## EXERCISE DESCRIPTION:
Set down exactly the lines in the records below that run from the line with "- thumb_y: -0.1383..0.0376" to the line with "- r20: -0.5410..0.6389", inclusive, and nothing more.

## DATA FOR REVIEW:
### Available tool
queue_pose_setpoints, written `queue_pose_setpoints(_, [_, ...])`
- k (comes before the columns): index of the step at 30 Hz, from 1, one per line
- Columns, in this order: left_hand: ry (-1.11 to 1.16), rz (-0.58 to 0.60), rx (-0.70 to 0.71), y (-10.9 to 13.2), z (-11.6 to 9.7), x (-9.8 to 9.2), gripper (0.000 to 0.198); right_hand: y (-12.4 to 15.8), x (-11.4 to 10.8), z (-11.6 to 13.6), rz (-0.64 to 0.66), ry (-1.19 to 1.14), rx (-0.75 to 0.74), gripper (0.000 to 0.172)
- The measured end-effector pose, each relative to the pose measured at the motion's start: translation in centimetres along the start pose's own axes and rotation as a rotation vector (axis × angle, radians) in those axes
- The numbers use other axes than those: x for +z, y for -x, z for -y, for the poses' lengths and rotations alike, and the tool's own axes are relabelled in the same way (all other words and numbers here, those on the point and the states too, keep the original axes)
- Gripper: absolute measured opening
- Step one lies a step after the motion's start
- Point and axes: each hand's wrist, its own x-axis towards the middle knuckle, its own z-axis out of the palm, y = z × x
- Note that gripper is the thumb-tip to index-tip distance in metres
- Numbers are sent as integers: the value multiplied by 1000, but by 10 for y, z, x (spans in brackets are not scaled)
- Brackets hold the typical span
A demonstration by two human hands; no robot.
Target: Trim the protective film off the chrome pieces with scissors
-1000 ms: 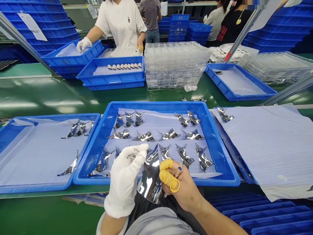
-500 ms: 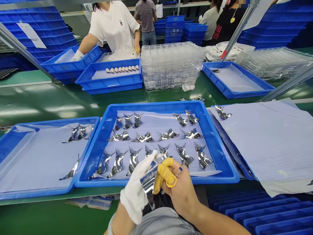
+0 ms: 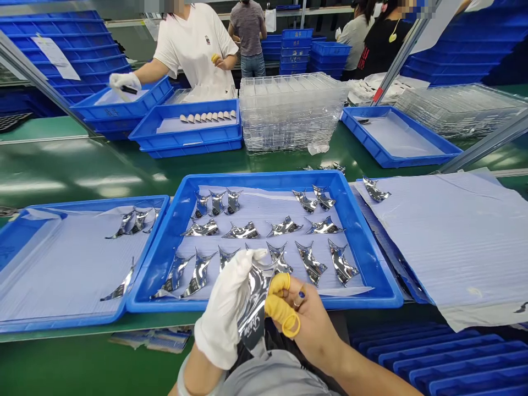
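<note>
A curved, mirror-bright chrome trim piece [image 3: 254, 308] with light lettering near its lower end is held up close to my body. My left hand [image 3: 223, 308], in a white glove, is closed around its left side and upper end. My right hand [image 3: 307, 319], bare except for yellow finger cots [image 3: 279, 305] and a ring with a blue stone, has its fingers curled at the piece's right edge. Just beyond both hands lies a blue tray [image 3: 264, 304] lined with white sheet, where similar chrome pieces [image 3: 313, 261] rest in rows.
At left, another blue tray [image 3: 53, 328] holds several chrome pieces. White sheets [image 3: 454, 236] cover the right side, with one chrome piece [image 3: 375, 190] on them. Across the bench are clear plastic trays [image 3: 291, 118] and a co-worker [image 3: 193, 49] holding a dark part. Stacked blue trays [image 3: 449, 352] sit lower right.
The chrome piece has turned in my hands, so its broad face and lettering now show. My left hand has shifted slightly left. The co-worker's gloved hand has risen from a tray with a dark part.
</note>
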Motion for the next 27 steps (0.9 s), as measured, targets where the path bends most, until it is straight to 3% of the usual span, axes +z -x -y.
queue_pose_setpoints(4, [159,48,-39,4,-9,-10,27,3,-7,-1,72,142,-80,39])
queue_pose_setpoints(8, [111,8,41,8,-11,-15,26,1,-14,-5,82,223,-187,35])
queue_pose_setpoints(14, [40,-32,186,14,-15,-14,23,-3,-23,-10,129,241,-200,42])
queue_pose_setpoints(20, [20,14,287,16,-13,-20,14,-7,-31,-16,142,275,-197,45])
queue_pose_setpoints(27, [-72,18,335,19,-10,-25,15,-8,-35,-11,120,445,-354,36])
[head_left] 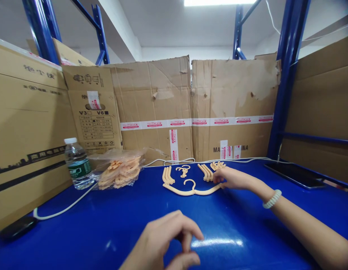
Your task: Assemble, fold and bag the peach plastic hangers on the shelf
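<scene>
A beige plastic clothes hanger (181, 193) lies flat on the blue table (106, 232), its hook (194, 183) toward the boxes. My right hand (230, 178) is at the hanger's right end, fingers closed around its tip; the fingertips are partly hidden. Just behind that hand are several beige hanger arms (205, 173) in a row and a small pile of beige pieces (218, 165). Another row of hanger arms (168, 175) lies behind the hanger's left end, with loose hooks (184, 171) between the rows. Nearer to me, my left hand (168, 236) hovers with bent fingers, thumb apart, holding nothing.
At the left stand a water bottle (78, 165) and a clear plastic bag (121, 170) of beige pieces. A black device (18, 228) with a white cable lies front left. A dark tablet or phone (294, 175) lies at right. Cardboard boxes (154, 97) wall the back and sides.
</scene>
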The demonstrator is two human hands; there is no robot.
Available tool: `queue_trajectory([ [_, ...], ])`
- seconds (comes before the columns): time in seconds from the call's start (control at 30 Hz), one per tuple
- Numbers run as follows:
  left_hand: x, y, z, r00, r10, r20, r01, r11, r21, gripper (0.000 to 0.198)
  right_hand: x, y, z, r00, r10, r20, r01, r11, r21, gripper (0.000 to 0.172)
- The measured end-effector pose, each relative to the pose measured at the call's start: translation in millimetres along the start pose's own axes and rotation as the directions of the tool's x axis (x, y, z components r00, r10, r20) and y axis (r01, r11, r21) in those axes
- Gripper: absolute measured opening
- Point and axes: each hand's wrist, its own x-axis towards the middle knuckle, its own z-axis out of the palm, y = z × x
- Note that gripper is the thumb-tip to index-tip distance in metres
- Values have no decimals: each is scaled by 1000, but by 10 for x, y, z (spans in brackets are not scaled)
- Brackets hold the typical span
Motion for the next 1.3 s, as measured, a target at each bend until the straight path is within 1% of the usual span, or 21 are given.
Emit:
queue_trajectory([
  [0.03, 74, -79, -66, 999, -33, -8, 33, 999, 11, 16, -4, 1, -7, 1000, 9, 6, -9, 1000, -5, 31],
  [0.1, 197, -231, -184, 995, -102, 7, 100, 983, 153, 18, -15, -13, -21, 1000, 20, 16, -20, 1000, -12, 30],
  [0.13, 248, -313, -234, 991, -126, 38, 113, 964, 240, 20, -21, -23, -26, 999, 26, 19, -26, 1000, -13, 30],
  [0.2, 330, -508, -311, 973, -201, 112, 139, 901, 412, 22, -26, -37, -29, 999, 40, 28, -39, 999, -12, 29],
  [0.23, 361, -623, -335, 966, -236, 107, 158, 864, 478, 25, -25, -38, -26, 999, 44, 32, -44, 999, -9, 29],
  [0.27, 382, -746, -349, 969, -225, 100, 143, 845, 515, 25, -20, -34, -21, 998, 49, 37, -49, 999, -6, 28],
  [0.3, 392, -870, -352, 978, -179, 108, 95, 840, 534, 25, -13, -25, -13, 998, 52, 40, -52, 999, -1, 27],
  [0.37, 382, -1096, -337, 979, -112, 168, 2, 839, 545, 38, 9, 3, 7, 997, 55, 46, -56, 998, 15, 24],
  [0.43, 342, -1251, -307, 977, -98, 188, -18, 844, 536, 38, 31, 31, 28, 996, 60, 64, -63, 997, 36, 20],
  [0.47, 318, -1295, -292, 978, -90, 190, -27, 842, 539, 36, 39, 42, 37, 995, 63, 73, -66, 997, 44, 17],
  [0.53, 277, -1323, -271, 980, -73, 187, -45, 827, 561, 32, 47, 53, 51, 995, 64, 80, -68, 996, 54, 13],
  [0.7, 262, -1275, -286, 977, -73, 202, -66, 790, 610, 28, 27, 30, 64, 997, 45, 63, -49, 996, 68, 9],
  [0.8, 263, -1296, -309, 976, -71, 206, -71, 791, 608, 29, 15, 3, 68, 996, 52, 71, -58, 994, 91, 8],
  [0.93, 237, -1350, -314, 985, -43, 166, -66, 796, 601, 32, 22, -23, 77, 994, 70, 78, -78, 992, 101, 9],
  [1.13, 226, -1354, -311, 985, -60, 160, -49, 799, 599, 35, 43, -36, 88, 997, 71, 28, -73, 995, 61, 7],
  [1.23, 226, -1356, -311, 986, -65, 153, -38, 807, 589, 32, 46, -34, 89, 997, 75, 20, -76, 995, 58, 8],
  [1.3, 229, -1372, -309, 990, -67, 126, -16, 827, 563, 29, 48, -21, 89, 997, 71, 17, -72, 996, 60, 8],
])
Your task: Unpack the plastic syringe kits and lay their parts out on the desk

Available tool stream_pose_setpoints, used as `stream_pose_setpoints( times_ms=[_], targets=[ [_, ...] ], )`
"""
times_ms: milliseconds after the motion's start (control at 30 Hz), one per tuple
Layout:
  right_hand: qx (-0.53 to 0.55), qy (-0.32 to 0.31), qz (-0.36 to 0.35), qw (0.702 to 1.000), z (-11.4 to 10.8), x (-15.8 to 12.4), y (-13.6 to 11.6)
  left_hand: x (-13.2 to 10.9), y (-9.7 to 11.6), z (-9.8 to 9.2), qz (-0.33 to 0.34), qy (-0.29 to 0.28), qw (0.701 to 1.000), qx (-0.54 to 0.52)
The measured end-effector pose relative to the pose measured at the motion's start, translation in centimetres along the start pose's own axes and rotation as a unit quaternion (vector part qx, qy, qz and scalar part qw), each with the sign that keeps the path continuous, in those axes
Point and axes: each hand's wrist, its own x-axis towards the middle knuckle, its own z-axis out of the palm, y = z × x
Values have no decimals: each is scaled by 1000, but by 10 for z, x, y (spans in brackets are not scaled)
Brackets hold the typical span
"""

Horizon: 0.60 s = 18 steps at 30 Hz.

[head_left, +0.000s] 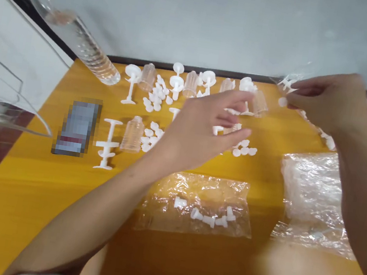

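Note:
My left hand (202, 129) hovers over the middle of the table, fingers apart and nothing visible between them. It partly hides groups of white plastic parts and clear bottles behind it. Farther right, my right hand (328, 102) is closed in a pinch. A small round white plastic piece (282, 101) shows at its fingertips, beside another white part (286, 84) and some clear film, somewhat blurred. Below my left hand lies a clear plastic bag (160, 215) with several short white fittings (208, 220) on or in it. Small white caps (244, 149) are clustered near my left fingertips.
Clear ribbed bottles (133, 134) and white stemmed discs (131, 83) stand in groups at the back. A phone (79, 125) lies left, beneath a tilted-looking red-capped water bottle (89, 48). A crumpled clear bag (309, 199) lies right. A wall (222, 23) bounds the table's back.

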Motion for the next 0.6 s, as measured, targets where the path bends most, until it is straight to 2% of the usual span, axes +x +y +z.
stream_pose_setpoints(
  times_ms=[67, 167, 267, 333, 400, 500, 567, 600],
  targets=[
    [-29, -35, 24, 999, 12, 33, 13, -25, -2, -24, -36, 39, 998, 16],
    [-61, -75, 49, 994, 37, 67, 22, -66, -17, -50, -78, 68, 993, 49],
    [-68, -96, 42, 992, 56, 80, 17, -99, -36, -62, -112, 76, 988, 75],
    [-72, -110, 36, 991, 59, 82, 11, -114, -44, -65, -132, 81, 984, 83],
    [-75, -120, 36, 989, 53, 83, 8, -124, -47, -69, -147, 88, 982, 84],
    [-112, -85, 33, 989, 31, 71, 13, -139, -47, -75, -178, 105, 975, 83],
    [-136, -42, -8, 990, 13, 39, 20, -151, -45, -79, -208, 113, 969, 73],
    [-140, -27, -42, 989, 6, 13, 23, -158, -45, -80, -227, 110, 966, 61]
  ],
)
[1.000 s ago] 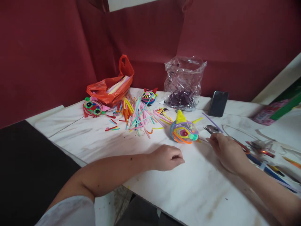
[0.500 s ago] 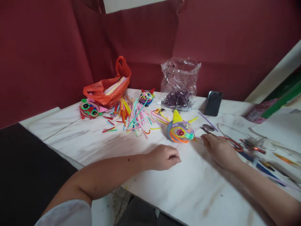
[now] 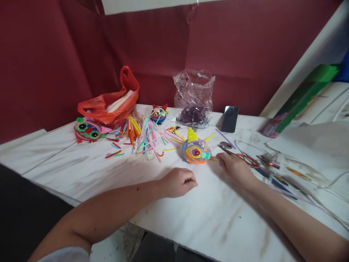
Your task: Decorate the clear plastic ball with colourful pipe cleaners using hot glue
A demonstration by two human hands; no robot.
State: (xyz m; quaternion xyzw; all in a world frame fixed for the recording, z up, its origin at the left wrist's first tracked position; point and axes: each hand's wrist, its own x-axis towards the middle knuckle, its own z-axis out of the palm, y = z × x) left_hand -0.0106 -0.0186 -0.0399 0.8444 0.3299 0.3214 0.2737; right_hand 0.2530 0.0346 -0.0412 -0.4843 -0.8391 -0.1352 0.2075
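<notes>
My left hand [image 3: 178,182] rests on the marble-patterned table with its fingers curled in, and nothing shows in it. To its right, my right hand [image 3: 235,168] is closed, fingertips down, beside a decorated ball [image 3: 194,151]. Whatever its fingers pinch is too small or hidden to make out. This ball has a yellow horn, a red eye ringed in yellow, and orange and purple pipe-cleaner strips. Just behind my right hand lie scissors [image 3: 248,160] with orange-red handles, partly covered by the hand. A purple pipe cleaner [image 3: 225,138] lies beyond it.
Loose pipe cleaners [image 3: 149,140] spread behind the ball. Further left are a red plastic bag [image 3: 109,109] and a big-eyed decorated ball [image 3: 88,131]. A small cat-eared ball [image 3: 159,114], a clear bag [image 3: 194,98] and a phone [image 3: 229,119] stand at the back. Tools clutter the right.
The view has turned to the right, so everything sits further left in the picture. Both hands keep nearly the same pose and place on the table.
</notes>
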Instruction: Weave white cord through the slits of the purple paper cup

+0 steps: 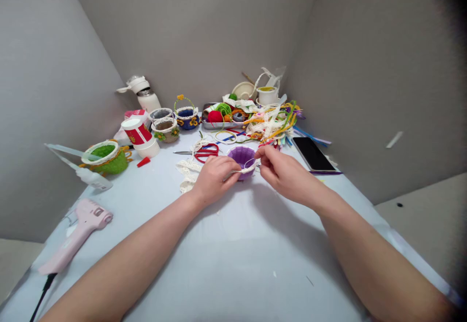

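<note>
A small purple basket (242, 155) sits on the table between my hands. My left hand (219, 178) closes its thumb and fingers on the basket's near rim, where a white trim (249, 169) runs along the edge. My right hand (275, 169) is pinched at the right side of the rim; a thin white thread (249, 160) loops from its fingertips over the basket's opening. White lace (188, 173) lies loose beside my left hand. Just behind that hand are red-handled scissors (206, 152), with their blades pointing left.
A pink glue gun (78, 232), a glue bottle (94, 178) and a green basket (105, 159) are on the left. Behind stand a paper cup (136, 132), a white bottle (149, 100) and a blue basket (187, 119). Yarn fills a tray (208, 125); a phone (313, 154) lies right.
</note>
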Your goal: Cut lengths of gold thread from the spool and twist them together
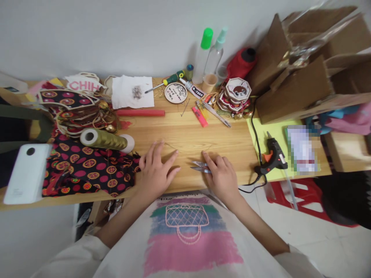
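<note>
My left hand (158, 170) lies flat on the wooden table (188, 135) with its fingers spread, right beside a black fabric with pink and orange circles (89, 170). A thin thread (185, 148) runs across the wood just past its fingertips. My right hand (222, 175) rests over a small pair of silver snips (199, 166), fingers curled on the handle end while the two blades poke out to the left. The index finger stretches forward along the snips.
A gold thread spool (104, 139) lies behind the fabric; a white device (27, 173) sits at the left edge. Farther back are a red stick (140, 112), pink lighter (199, 116), glue tube (193, 89), two bottles (204, 54) and stacked patches (236, 96). A glue gun (274, 154) and cardboard boxes (301, 77) are at right.
</note>
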`<control>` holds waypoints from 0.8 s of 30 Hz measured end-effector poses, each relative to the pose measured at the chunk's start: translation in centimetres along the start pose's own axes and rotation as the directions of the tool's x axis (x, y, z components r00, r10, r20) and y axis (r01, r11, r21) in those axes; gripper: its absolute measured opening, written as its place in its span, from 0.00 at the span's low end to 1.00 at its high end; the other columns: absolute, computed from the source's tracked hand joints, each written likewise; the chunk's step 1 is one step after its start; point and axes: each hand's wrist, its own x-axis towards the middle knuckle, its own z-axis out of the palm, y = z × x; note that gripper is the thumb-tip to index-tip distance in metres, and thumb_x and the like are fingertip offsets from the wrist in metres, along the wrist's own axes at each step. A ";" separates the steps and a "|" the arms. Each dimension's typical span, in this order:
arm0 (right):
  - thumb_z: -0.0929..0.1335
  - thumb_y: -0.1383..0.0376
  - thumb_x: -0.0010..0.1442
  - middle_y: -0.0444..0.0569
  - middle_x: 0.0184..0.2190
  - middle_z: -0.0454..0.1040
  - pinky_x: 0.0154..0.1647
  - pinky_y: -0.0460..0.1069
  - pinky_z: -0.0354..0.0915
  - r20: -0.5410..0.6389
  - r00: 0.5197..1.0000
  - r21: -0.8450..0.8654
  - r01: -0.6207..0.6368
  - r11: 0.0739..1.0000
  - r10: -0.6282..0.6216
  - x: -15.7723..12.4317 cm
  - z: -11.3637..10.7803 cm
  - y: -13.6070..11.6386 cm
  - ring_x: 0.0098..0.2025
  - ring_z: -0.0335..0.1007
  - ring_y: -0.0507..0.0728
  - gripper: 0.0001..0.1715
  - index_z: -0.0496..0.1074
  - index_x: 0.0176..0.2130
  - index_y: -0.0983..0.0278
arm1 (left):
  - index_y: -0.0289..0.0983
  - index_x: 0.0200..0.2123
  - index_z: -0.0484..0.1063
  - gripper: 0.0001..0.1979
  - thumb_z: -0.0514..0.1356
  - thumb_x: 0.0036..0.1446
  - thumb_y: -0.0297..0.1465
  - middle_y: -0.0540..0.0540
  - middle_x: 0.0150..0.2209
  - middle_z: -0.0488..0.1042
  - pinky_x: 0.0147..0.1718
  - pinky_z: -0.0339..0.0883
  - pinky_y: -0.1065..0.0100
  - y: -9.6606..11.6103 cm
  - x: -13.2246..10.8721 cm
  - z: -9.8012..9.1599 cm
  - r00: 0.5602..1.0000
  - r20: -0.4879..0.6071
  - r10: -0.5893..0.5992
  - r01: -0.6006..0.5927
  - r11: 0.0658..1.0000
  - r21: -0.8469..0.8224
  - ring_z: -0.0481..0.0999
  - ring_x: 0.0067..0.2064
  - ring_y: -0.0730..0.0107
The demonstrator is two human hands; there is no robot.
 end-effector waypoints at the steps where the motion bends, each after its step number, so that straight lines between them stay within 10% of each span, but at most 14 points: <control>1: 0.61 0.65 0.61 0.53 0.33 0.67 0.37 0.52 0.57 0.003 1.000 -0.003 -0.007 1.000 0.007 0.1 0.0 0.0 0.37 0.59 0.60 0.27 0.64 0.59 0.63 | 0.48 0.55 0.67 0.21 0.55 0.59 0.40 0.36 0.65 0.52 0.54 0.51 0.44 0.0 0.0 0.0 1.000 -0.001 -0.005 0.005 1.000 -0.005 0.50 0.64 0.43; 24: 0.62 0.65 0.61 0.53 0.33 0.68 0.39 0.52 0.58 -0.006 0.999 -0.021 -0.054 0.998 0.054 1.1 -0.2 -0.4 0.38 0.60 0.60 0.27 0.64 0.59 0.64 | 0.46 0.54 0.70 0.20 0.55 0.59 0.40 0.34 0.63 0.54 0.54 0.51 0.43 0.6 1.0 0.3 0.993 -0.067 -0.102 0.100 0.995 -0.029 0.52 0.64 0.43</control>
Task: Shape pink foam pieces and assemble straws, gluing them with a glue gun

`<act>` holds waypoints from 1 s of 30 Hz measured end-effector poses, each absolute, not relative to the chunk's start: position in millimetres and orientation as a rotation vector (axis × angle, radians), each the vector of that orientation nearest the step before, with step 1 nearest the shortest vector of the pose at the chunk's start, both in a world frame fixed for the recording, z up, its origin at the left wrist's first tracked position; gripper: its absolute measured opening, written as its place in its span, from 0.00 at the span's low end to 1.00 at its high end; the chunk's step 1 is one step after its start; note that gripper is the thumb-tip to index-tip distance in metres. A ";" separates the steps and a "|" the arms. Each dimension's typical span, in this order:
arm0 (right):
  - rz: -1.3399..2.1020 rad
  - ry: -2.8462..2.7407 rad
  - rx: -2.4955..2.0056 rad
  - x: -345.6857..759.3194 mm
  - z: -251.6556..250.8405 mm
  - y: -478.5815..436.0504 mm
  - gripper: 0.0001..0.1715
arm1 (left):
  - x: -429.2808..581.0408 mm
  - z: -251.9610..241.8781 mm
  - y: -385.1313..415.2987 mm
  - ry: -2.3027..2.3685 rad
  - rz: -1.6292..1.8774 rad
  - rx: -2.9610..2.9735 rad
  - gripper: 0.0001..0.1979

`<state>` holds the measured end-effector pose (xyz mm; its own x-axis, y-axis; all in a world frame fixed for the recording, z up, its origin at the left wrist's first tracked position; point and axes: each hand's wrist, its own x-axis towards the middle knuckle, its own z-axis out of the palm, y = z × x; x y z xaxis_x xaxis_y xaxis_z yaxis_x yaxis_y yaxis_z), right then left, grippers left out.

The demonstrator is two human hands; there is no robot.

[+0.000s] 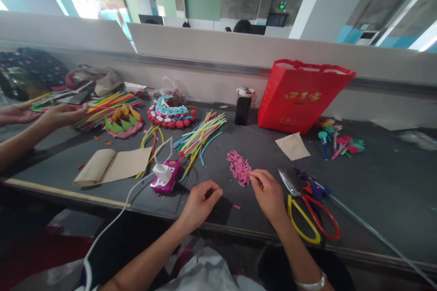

## ANSWER BOX:
  - thumb_y: -0.1383..0.0376
  - thumb_x: -0.0010..0.1442
  - middle_y: -0.0444..0.0569
  - middle_x: 0.0184..0.2190
  - middle_z: -0.0454..0.1040
  - pinky_x: 0.0154..0.1647
  - pinky_y: -0.0460..0.1069
  - pinky_z: -0.0354..0.0915
  - r20: -0.5410..0.6389

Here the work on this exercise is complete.